3. The verdict for damages and attorney's fees was not unauthorized.
Dr. O. C. Woods testified in substance: He had practiced with Dr. Binion, the insured, since 1930. He made an examination of the insured when he quit practicing medicine. At that time he had high blood pressure, an enlarged heart, rheumatism in his wrist, neck, and spine, and had chronic kidney trouble and some hardening of the arteries. At that time in his opinion the insured was totally and permanently disabled. From an examination in the last ten days the insured was still so disabled.

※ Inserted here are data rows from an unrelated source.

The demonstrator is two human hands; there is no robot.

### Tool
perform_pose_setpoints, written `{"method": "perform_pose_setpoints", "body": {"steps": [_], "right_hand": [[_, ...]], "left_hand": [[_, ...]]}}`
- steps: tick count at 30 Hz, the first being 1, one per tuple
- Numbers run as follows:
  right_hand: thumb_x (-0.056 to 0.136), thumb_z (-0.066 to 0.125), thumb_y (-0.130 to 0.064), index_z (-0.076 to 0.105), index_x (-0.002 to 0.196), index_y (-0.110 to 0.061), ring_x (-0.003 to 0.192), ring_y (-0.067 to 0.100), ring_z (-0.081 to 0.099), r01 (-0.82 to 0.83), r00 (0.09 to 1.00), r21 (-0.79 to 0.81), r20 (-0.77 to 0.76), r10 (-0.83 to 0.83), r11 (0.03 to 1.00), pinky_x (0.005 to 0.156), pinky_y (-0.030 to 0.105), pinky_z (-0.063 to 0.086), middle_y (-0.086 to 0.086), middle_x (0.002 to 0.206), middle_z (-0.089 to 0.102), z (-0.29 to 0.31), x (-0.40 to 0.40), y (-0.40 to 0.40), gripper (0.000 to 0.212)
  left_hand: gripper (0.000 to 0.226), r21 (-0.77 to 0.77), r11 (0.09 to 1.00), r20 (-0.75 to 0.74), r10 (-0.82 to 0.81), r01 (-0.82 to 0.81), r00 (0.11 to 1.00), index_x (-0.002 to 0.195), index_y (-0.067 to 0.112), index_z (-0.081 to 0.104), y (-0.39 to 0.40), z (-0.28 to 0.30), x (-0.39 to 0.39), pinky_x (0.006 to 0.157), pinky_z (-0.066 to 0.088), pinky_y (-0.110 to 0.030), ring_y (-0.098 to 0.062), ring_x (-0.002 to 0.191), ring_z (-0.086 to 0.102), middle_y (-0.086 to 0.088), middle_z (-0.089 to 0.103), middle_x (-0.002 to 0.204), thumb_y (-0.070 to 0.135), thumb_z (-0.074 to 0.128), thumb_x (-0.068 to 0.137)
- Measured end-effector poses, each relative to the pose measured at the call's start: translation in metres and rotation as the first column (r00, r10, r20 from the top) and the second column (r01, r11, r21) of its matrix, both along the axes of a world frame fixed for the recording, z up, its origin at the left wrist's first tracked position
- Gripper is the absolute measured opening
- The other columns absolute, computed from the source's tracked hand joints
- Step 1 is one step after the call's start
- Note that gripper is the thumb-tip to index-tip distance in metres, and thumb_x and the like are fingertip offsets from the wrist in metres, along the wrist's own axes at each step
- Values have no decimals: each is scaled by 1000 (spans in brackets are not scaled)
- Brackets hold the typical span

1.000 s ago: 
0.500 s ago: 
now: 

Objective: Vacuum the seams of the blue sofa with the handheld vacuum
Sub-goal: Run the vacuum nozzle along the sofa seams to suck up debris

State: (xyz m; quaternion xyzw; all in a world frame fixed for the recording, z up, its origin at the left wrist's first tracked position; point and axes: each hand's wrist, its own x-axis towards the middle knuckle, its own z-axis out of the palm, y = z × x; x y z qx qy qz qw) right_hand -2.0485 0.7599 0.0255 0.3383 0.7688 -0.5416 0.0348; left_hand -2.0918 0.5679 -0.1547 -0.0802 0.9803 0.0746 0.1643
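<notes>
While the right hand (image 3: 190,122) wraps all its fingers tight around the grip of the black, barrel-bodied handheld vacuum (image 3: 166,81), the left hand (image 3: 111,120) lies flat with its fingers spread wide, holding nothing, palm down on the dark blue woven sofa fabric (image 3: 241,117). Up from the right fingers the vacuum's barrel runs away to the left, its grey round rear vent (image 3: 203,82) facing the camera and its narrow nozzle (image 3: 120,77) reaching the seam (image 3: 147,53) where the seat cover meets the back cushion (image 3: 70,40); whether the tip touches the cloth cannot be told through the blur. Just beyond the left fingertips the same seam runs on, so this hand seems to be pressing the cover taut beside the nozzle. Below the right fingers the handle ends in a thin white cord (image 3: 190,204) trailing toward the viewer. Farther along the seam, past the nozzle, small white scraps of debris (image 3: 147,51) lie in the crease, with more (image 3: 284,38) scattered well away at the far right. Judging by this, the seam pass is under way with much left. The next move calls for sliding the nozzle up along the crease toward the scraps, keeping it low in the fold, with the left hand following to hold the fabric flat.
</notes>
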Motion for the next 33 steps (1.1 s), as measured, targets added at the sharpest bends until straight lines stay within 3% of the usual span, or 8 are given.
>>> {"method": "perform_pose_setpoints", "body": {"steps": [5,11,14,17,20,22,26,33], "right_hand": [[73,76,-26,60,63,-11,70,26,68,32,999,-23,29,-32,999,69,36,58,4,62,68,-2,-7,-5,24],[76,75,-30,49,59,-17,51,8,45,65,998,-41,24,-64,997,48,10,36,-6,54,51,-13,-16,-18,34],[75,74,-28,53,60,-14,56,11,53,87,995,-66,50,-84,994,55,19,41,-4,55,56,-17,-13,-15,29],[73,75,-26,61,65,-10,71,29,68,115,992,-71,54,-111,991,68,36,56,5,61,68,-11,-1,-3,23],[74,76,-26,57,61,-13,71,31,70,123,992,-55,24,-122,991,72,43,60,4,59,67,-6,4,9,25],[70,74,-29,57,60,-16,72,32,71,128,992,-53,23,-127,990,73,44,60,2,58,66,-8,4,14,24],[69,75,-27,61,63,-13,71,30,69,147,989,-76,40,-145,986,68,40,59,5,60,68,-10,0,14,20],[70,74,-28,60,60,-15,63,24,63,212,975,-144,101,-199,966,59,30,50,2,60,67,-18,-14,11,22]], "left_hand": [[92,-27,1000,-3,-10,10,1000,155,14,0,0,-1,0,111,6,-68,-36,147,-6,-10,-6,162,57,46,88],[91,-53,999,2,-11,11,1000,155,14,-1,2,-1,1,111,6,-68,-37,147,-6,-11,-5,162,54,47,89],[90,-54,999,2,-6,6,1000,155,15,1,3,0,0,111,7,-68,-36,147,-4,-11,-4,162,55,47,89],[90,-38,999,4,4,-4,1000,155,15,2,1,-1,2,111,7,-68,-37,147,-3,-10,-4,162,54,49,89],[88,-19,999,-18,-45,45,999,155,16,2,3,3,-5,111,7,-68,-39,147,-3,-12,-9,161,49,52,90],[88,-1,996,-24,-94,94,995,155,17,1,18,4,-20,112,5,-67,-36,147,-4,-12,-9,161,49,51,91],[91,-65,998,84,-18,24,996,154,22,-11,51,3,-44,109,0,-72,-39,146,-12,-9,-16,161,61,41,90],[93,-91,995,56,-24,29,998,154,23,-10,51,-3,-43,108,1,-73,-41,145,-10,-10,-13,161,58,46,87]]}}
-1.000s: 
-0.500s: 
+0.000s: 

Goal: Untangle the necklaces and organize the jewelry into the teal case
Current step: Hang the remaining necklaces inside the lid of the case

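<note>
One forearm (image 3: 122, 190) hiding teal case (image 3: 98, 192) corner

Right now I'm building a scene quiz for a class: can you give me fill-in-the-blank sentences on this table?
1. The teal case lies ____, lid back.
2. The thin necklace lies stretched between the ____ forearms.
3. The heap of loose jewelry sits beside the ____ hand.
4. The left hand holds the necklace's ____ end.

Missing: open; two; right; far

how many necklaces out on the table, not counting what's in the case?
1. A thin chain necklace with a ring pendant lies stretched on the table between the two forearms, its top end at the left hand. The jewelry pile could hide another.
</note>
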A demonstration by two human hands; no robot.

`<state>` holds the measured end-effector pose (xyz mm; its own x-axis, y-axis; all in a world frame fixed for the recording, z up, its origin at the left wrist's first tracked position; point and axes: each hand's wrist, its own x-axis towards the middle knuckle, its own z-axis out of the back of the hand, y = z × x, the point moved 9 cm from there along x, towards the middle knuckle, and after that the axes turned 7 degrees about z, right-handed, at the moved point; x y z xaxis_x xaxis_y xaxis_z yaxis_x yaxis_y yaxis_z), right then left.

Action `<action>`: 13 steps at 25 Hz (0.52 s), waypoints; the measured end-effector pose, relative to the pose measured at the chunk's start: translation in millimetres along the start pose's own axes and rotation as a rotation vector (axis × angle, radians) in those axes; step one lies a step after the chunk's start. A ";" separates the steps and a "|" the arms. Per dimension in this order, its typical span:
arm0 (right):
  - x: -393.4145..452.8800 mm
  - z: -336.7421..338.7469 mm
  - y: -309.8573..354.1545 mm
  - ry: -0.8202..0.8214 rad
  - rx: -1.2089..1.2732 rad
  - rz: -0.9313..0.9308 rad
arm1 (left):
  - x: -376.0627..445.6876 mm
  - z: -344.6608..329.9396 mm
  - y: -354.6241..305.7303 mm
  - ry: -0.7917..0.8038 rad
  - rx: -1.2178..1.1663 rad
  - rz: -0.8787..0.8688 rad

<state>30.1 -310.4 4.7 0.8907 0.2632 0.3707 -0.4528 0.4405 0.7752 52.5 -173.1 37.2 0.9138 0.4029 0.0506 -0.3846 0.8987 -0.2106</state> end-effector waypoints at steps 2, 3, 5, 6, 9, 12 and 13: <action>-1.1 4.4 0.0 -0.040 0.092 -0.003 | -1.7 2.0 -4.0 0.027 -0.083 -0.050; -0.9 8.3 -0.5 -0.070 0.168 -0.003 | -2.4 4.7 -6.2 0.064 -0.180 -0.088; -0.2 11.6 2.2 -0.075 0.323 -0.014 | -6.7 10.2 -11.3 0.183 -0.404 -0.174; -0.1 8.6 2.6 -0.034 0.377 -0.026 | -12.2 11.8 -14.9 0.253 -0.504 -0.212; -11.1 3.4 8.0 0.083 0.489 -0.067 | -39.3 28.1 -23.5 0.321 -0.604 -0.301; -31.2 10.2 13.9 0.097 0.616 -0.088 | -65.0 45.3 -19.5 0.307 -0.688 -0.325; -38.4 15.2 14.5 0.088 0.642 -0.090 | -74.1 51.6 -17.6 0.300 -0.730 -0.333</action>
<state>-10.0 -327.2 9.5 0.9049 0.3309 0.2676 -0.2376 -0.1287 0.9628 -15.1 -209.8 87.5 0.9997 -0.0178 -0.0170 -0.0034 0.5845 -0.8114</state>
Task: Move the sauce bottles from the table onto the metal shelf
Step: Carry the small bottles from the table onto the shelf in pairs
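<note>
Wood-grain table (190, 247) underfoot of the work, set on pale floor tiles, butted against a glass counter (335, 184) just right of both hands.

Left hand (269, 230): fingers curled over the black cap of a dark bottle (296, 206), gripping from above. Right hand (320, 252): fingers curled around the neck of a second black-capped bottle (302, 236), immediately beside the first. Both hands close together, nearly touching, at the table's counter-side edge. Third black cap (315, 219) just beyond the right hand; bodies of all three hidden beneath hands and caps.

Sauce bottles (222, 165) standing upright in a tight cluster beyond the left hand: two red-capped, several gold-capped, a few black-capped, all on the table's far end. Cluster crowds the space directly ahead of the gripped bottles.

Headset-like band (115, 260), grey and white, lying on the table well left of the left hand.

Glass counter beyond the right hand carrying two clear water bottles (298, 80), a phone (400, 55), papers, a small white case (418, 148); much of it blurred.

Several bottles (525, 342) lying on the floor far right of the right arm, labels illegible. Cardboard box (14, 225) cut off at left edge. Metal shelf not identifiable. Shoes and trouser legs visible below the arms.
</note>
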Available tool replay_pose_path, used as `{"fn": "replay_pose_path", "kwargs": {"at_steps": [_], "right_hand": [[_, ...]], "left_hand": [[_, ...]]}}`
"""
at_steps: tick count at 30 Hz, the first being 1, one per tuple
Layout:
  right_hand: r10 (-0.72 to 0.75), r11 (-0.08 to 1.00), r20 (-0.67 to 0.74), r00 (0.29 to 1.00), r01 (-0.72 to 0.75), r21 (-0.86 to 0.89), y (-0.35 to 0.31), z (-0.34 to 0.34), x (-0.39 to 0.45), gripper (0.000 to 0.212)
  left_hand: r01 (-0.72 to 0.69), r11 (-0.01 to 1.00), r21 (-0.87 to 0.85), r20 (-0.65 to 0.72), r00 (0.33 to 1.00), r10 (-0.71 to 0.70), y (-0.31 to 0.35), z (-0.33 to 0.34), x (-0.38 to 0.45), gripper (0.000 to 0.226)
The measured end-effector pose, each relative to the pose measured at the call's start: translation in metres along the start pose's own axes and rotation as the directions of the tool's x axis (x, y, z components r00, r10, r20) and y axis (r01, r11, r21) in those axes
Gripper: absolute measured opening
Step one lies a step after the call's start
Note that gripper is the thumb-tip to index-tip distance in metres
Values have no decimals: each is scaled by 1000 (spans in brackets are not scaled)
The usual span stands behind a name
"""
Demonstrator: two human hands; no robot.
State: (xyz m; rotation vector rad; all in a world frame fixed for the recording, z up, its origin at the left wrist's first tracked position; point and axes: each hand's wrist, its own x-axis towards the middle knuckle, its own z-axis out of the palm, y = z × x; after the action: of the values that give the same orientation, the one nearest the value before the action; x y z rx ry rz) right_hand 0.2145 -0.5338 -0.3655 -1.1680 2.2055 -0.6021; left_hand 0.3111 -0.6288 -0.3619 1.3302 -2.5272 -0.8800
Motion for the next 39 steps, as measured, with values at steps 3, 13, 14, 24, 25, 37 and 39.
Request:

The insured had had no conferences with him with reference to operations or treatment of patients since February 14, 1941. Since February 14, 1941, there had been an increase in the number of patients coming to the Richard Binion Clinic which he would attribute to the increase in the population on account of war projects in Milledgeville. He and the insured never discussed business matters. By total and permanent disability he meant so far as practicing medicine was concerned. He would not advise worry or responsibility for the insured. The operating of the clinic part of the hospital is a responsible job. Dr. Charles Fulghum gave similar testimony. The insured's net income for the year 1943 was $33,597.18; his income from the clinic for the months of September, October, November, and December, 1943, was $13,493.85; the income from the hospital for November and December, 1943, was $2,022.62, total, $15,516.47. Total earnings from the clinic and hospital from January 1, 1944, to May 31, 1944, were $21,374.43. The income from these sources from 1929 through 1942 was as follows: 1929, $14,428.73; 1930, $14,429.26; 1931, $9,419.44; 1932, $2,251.21 (the said return showed a loss of $1,822.70 from operating the hospital); 1933, $4,445.07 (the said return showed a loss of $874.26 from operating the hospital); 1934, $12,757.77 (the said return showed a loss of $1,536.34 from operating the hospital); 1935, $3,424.05; 1936, $5,695.59; 1938, $4,083.43; 1939, $15,238.67; 1940, $20,977.10; 1941, $10,605.47; 1942, $12,160.67.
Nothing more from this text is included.